*The problem*. Write out each line of the listing as it stands, without the images.
● ● ●
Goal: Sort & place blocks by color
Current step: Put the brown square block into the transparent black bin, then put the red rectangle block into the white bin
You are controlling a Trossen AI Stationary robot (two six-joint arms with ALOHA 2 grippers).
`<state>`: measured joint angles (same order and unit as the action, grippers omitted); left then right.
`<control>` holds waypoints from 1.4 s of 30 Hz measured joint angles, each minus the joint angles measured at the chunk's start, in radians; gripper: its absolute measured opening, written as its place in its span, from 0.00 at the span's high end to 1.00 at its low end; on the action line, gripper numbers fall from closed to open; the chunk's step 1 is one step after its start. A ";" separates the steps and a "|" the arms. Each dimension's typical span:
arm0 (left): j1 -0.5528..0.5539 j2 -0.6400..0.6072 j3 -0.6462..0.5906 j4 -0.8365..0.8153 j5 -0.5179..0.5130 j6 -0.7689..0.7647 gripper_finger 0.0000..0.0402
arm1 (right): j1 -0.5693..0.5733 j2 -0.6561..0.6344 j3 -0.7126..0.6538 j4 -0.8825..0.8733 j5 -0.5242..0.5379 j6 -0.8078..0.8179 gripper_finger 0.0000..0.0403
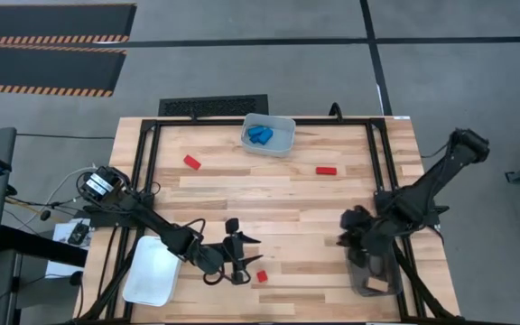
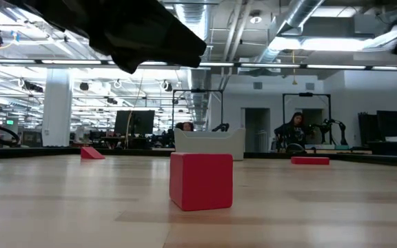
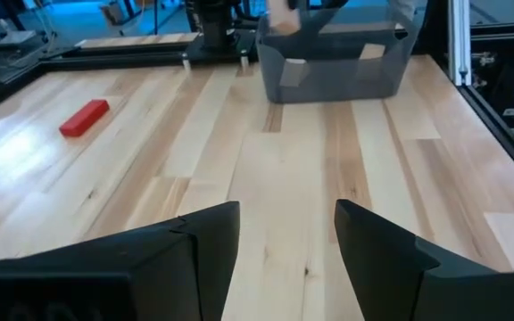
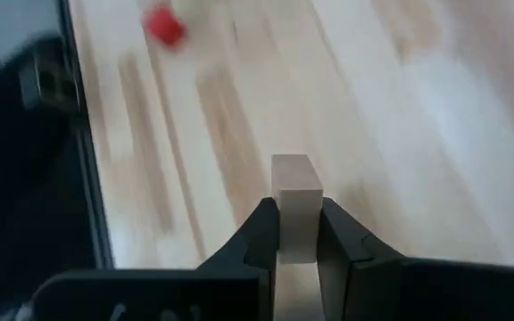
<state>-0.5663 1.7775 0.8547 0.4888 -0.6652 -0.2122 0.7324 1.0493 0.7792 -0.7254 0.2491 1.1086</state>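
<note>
A red cube block (image 1: 261,276) (image 2: 200,180) rests on its flat face near the table's front edge. My left gripper (image 1: 253,251) (image 3: 284,250) stands open just beyond it, holding nothing. My right gripper (image 1: 348,236) (image 4: 297,236) is shut on a tan block (image 4: 295,201) over the table's right side, beside the grey bin (image 1: 375,275). Two flat red blocks (image 1: 192,162) (image 1: 326,170) lie farther back. Blue blocks (image 1: 260,135) sit in the clear bin (image 1: 283,144) at the far edge. My right gripper pinches the tan block between its two fingers, on two opposite sides (image 4: 279,234) at the block's near end. The block's other end sticks out past the fingertips. The fingers slant downward, and the block is lifted clear of the tabletop.
A white bin (image 1: 152,271) sits at the front left beside my left arm. The grey bin (image 3: 337,62) holds tan pieces. A dark metal frame (image 1: 143,153) runs along the table's sides. Bare wood lies across the middle.
</note>
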 joint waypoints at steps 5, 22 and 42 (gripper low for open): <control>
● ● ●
*Problem solution*.
Goal: Sort & place blocks by color
Current step: Put the brown square block into the transparent black bin, then put the red rectangle block into the white bin
You are controlling a Trossen AI Stationary robot (two six-joint arms with ALOHA 2 grippers).
`<state>`: measured joint angles (same order and unit as the action, grippers omitted); left then right.
`<control>` holds waypoints from 1.4 s of 30 Hz measured joint angles, each minus the joint angles measured at the chunk's start, in radians; gripper: its absolute measured opening, written as its place in its span, from 0.00 at the span's high end to 1.00 at its low end; on the action line, gripper numbers fall from closed to open; the chunk's step 1 is one step after its start. A ";" separates the steps and a "|" the arms. Each dimension's typical span:
arm0 (left): j1 -0.5528..0.5539 j2 -0.6400..0.6072 j3 -0.6462..0.5906 j4 -0.8365..0.8153 j5 -0.5179..0.5130 j6 -0.7689..0.7647 gripper_finger 0.0000..0.0402
arm1 (right): j1 -0.5693..0.5733 j2 -0.6561..0.6344 j3 -0.7126..0.6538 j4 -0.8825..0.8733 j5 -0.5242..0.5379 j6 -0.8078..0.8179 gripper_finger 0.0000..0.0403
<state>-0.5663 1.7775 0.8547 0.4888 -0.6652 -0.2122 0.7324 1.0493 0.7792 -0.7254 0.2491 1.1086</state>
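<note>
A red cube block (image 1: 261,276) (image 2: 200,180) rests on its flat face near the table's front edge. My left gripper (image 1: 253,251) (image 3: 284,250) stands open just beyond it, holding nothing. My right gripper (image 1: 348,236) (image 4: 297,236) is shut on a tan block (image 4: 295,201) over the table's right side, beside the grey bin (image 1: 375,275). Two flat red blocks (image 1: 192,162) (image 1: 326,170) lie farther back. Blue blocks (image 1: 260,135) sit in the clear bin (image 1: 283,144) at the far edge. My right gripper pinches the tan block between its two fingers, on two opposite sides (image 4: 279,234) at the block's near end. The block's other end sticks out past the fingertips. The fingers slant downward, and the block is lifted clear of the tabletop.
A white bin (image 1: 152,271) sits at the front left beside my left arm. The grey bin (image 3: 337,62) holds tan pieces. A dark metal frame (image 1: 143,153) runs along the table's sides. Bare wood lies across the middle.
</note>
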 joint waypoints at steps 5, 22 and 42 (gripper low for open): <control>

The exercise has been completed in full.